#### [INSTRUCTIONS FOR THE TASK]
Please return all lines of the data below containing the string "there".

#### [INFORMATION PROVIDED]
== Segment start ==
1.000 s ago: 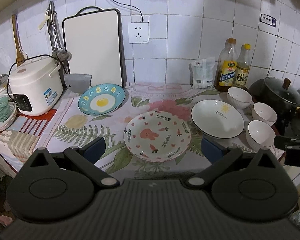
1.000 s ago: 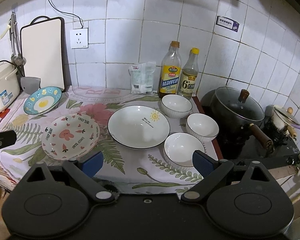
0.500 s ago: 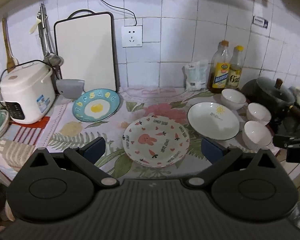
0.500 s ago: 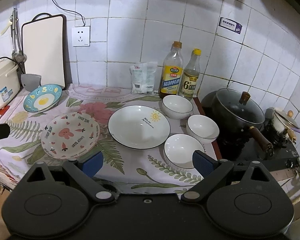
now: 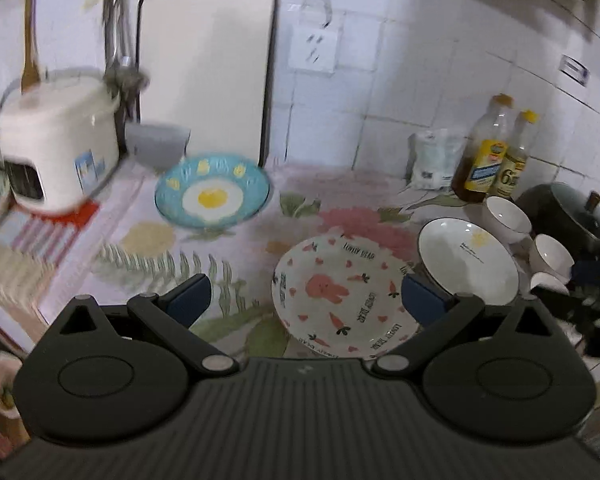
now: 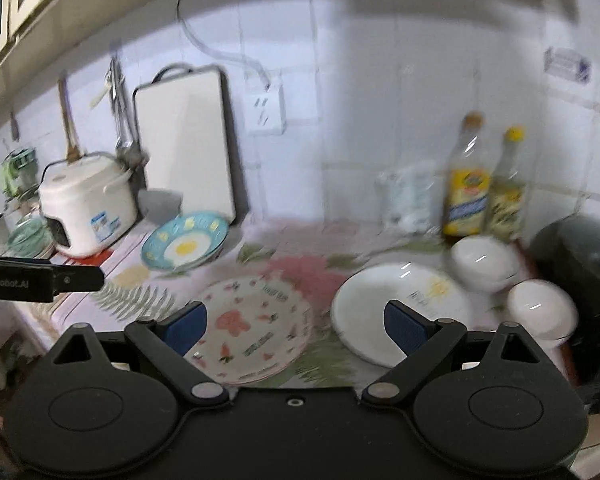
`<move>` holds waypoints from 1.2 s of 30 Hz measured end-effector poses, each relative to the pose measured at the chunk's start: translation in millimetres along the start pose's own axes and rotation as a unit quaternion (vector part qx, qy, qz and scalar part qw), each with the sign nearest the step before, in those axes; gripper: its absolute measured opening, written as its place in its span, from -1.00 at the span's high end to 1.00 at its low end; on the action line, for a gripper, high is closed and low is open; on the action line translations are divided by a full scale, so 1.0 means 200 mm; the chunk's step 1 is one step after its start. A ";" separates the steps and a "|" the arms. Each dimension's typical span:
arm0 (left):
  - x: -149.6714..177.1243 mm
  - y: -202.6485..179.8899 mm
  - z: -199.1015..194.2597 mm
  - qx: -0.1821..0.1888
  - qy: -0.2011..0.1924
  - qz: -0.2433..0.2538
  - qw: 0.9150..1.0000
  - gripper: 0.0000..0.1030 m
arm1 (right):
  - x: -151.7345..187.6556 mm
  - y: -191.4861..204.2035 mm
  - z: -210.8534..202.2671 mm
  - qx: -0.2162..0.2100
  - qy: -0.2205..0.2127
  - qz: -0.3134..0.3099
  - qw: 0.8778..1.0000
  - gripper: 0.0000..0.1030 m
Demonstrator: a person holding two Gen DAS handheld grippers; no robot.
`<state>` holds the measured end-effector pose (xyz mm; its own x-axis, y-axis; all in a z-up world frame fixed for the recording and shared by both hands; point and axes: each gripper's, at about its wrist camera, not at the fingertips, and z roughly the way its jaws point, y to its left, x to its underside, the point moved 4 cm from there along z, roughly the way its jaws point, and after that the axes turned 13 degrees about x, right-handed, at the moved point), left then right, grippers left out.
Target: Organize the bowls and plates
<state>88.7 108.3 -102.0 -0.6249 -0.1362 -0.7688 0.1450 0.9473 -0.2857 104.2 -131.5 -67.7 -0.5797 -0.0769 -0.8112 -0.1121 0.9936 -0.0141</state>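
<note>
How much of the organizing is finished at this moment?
Nothing looks done: the blue plate, rabbit plate, white plate and bowls lie apart, unstacked. Nothing is in hand: the left gripper and right gripper are open. All stacking remains.

Both wrist cameras look forward and slightly down over the counter edge toward the tiled wall. The left view faces the rabbit plate (image 5: 342,300) closely. The right view (heavily blurred) sits back, sharing that plate (image 6: 256,332) and the egg plate (image 6: 184,246).
</note>
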 end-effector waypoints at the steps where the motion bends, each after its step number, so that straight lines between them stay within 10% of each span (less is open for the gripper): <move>1: 0.01 0.04 0.04 -0.001 0.002 -0.015 1.000 -0.96 | 0.01 0.02 0.06 -0.011 0.004 -0.005 1.000 -0.84; 10: 0.14 0.18 0.41 -0.028 0.027 -0.037 0.999 -0.94 | 0.21 0.08 0.44 -0.061 0.044 0.035 0.997 -0.82; 20: 0.24 0.26 0.73 -0.019 0.071 -0.060 0.996 -0.40 | 0.36 0.05 0.75 -0.069 0.112 0.080 0.988 -0.61; 30: 0.28 0.33 0.84 -0.008 0.104 -0.093 0.990 0.67 | 0.39 0.08 0.87 -0.072 0.145 0.075 0.984 0.42; 36: 0.29 0.37 0.85 0.013 0.097 -0.132 0.986 0.68 | 0.40 0.04 0.89 -0.077 0.156 0.101 0.980 0.55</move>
<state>193.5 121.8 -265.1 -0.7785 -0.3169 -0.5417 -0.0249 0.8781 -0.4779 201.7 -115.5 -236.4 -0.8186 0.0747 -0.5695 -0.0754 0.9690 0.2355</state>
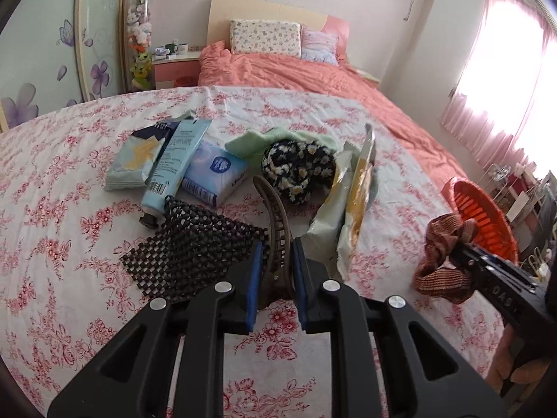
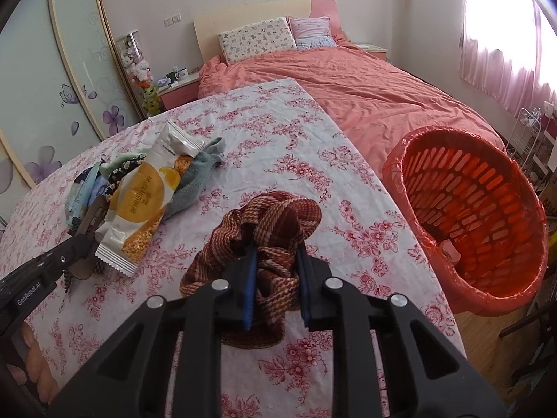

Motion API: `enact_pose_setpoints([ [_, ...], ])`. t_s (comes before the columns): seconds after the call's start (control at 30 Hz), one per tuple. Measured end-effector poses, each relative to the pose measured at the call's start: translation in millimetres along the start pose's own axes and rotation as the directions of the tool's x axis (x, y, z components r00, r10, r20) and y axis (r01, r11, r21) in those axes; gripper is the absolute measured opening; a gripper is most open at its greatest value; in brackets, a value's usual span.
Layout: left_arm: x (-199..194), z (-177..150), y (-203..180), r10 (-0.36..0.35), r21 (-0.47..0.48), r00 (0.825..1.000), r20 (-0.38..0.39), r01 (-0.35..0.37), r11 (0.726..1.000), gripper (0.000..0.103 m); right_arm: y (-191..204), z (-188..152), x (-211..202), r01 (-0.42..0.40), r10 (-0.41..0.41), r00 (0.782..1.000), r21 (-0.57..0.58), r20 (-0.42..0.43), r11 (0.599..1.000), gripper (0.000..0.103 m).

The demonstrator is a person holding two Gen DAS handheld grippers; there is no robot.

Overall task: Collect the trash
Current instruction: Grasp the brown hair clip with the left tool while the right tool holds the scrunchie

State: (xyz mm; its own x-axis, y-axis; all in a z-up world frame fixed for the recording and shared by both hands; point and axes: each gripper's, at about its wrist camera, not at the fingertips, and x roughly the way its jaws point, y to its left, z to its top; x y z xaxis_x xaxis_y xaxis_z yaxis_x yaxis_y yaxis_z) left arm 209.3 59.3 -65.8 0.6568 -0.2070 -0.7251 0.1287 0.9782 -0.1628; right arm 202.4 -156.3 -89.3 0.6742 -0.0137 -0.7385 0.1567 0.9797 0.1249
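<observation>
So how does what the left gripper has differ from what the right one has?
The left gripper is shut on a hair claw: hard, smooth plastic, plain brown, one long curved piece. The right gripper is shut on a scrunchie: soft, bunched cloth, striped red and tan. The hair claw sits amid the pile; the scrunchie is apart, nearer the orange basket. Both are hair accessories.

Daylight is being poured in through the pink curtains (image 1: 501, 80) at the right, where the window (image 2: 515, 21) is being blown out to white glare. The desk (image 2: 278, 132) is being evenly lit, with only soft shadows being cast. Straight lines are being bent by the fisheye, and the corners are being darkened.
</observation>
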Motion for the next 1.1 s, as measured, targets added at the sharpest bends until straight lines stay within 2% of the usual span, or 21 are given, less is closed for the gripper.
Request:
enact_pose_setpoints([
  [0.17, 17, -5, -2, 0.028, -0.006, 0.998, -0.049, -0.028, 1.0, 0.018, 1, -7, 11, 0.004, -0.005, 0.999, -0.01, -0.045, 1.0, 0.021],
  [0.3, 22, -6, -2, 0.032, -0.017, 0.998, -0.052, -0.033, 0.999, 0.019, 1, -9, 19, 0.009, -0.01, 0.998, -0.013, -0.061, 1.0, 0.028],
  [0.43, 18, -5, 0, 0.028, -0.015, 0.999, -0.039, -0.029, 0.999, 0.019, -1, -7, 19, -0.012, 0.012, 0.998, -0.01, -0.065, 1.0, 0.02],
  [0.63, -4, 2, 0, 0.031, 0.001, 0.999, 0.022, -0.031, 1.0, 0.018, 0, 3, -7, -0.045, 0.045, 0.999, 0.005, 0.001, 0.999, 0.019],
  [0.67, -9, 3, 1, 0.031, 0.0, 0.999, 0.033, -0.031, 1.0, 0.013, 1, 5, -13, -0.051, 0.051, 0.999, 0.005, 0.017, 0.999, 0.019],
  [0.8, -18, 6, 3, 0.041, 0.008, 0.998, 0.056, -0.042, 0.999, 0.013, 4, 11, -29, -0.056, 0.056, 0.997, -0.003, 0.053, 0.998, 0.019],
  [1.1, 8, -11, 8, 0.026, -0.04, 0.999, -0.04, -0.027, 0.999, 0.013, 5, -3, -16, -0.034, 0.034, 0.999, -0.013, 0.002, 0.999, 0.019],
])
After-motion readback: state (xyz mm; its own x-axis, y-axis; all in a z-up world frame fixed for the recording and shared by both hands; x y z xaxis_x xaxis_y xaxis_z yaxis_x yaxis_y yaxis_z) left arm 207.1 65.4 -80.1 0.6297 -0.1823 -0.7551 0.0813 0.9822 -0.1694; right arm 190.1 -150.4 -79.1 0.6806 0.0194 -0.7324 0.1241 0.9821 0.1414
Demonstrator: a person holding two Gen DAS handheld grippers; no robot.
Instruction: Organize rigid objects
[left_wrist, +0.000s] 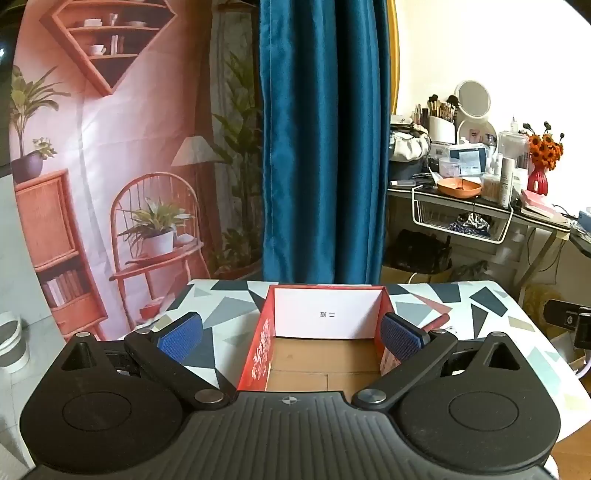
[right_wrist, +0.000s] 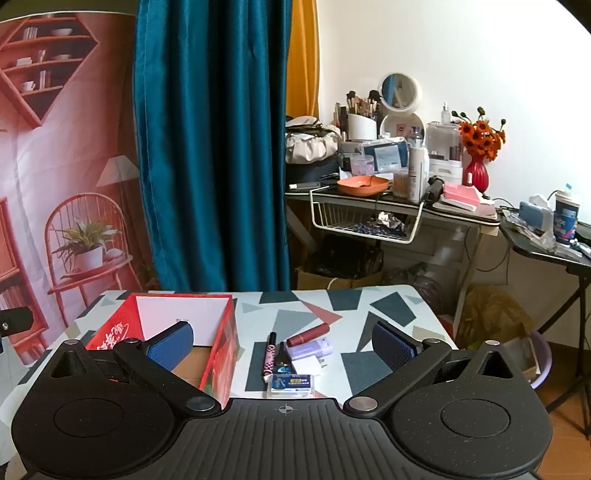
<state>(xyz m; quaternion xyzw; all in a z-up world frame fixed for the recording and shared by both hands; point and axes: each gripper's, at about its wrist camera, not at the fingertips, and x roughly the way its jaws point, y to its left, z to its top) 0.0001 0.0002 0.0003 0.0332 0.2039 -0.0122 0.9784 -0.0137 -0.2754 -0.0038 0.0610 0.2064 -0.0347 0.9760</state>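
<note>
Small hard items, a slim pen (right_wrist: 270, 355), a red lipstick (right_wrist: 308, 329), a white plug (right_wrist: 309, 365) and a flat plastic case (right_wrist: 292, 384), lay clustered on the patterned table (right_wrist: 391, 306), straight ahead between the right gripper (right_wrist: 282, 345)'s wide, empty jaws, pen lengthwise away. Beside them to the left sat the red cardboard box (left_wrist: 258, 350), under the equally open, empty left gripper (left_wrist: 293, 334).

Both cameras sit low behind their own grippers, tilted slightly down over the patterned table (left_wrist: 229, 306) and facing the far blue curtain (left_wrist: 325, 147). The left wrist view looks straight into the red box (left_wrist: 258, 350), close up. The right wrist view sits further right, with the box (right_wrist: 221, 343) at its left. Both share the box, the curtain and the cluttered desk (right_wrist: 461, 214) at far right.
</note>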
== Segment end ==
#### [TASK SOLUTION]
`<state>` holds the measured end-effector pose (xyz mm; its own x-axis, y-axis; all in a z-up world frame fixed for the recording and shared by both hands; point and axes: each gripper's, at about its wrist camera, not at the fingertips, and z roughly the way its jaws point, y to its left, x to its underside, the point moved 4 cm from there along z, roughly the way its jaws point, and after that the axes turned 13 degrees about x, right-handed, at the moved point), left then right, grippers left out.
The demonstrator is a person holding two Gen DAS handheld grippers; there is no robot.

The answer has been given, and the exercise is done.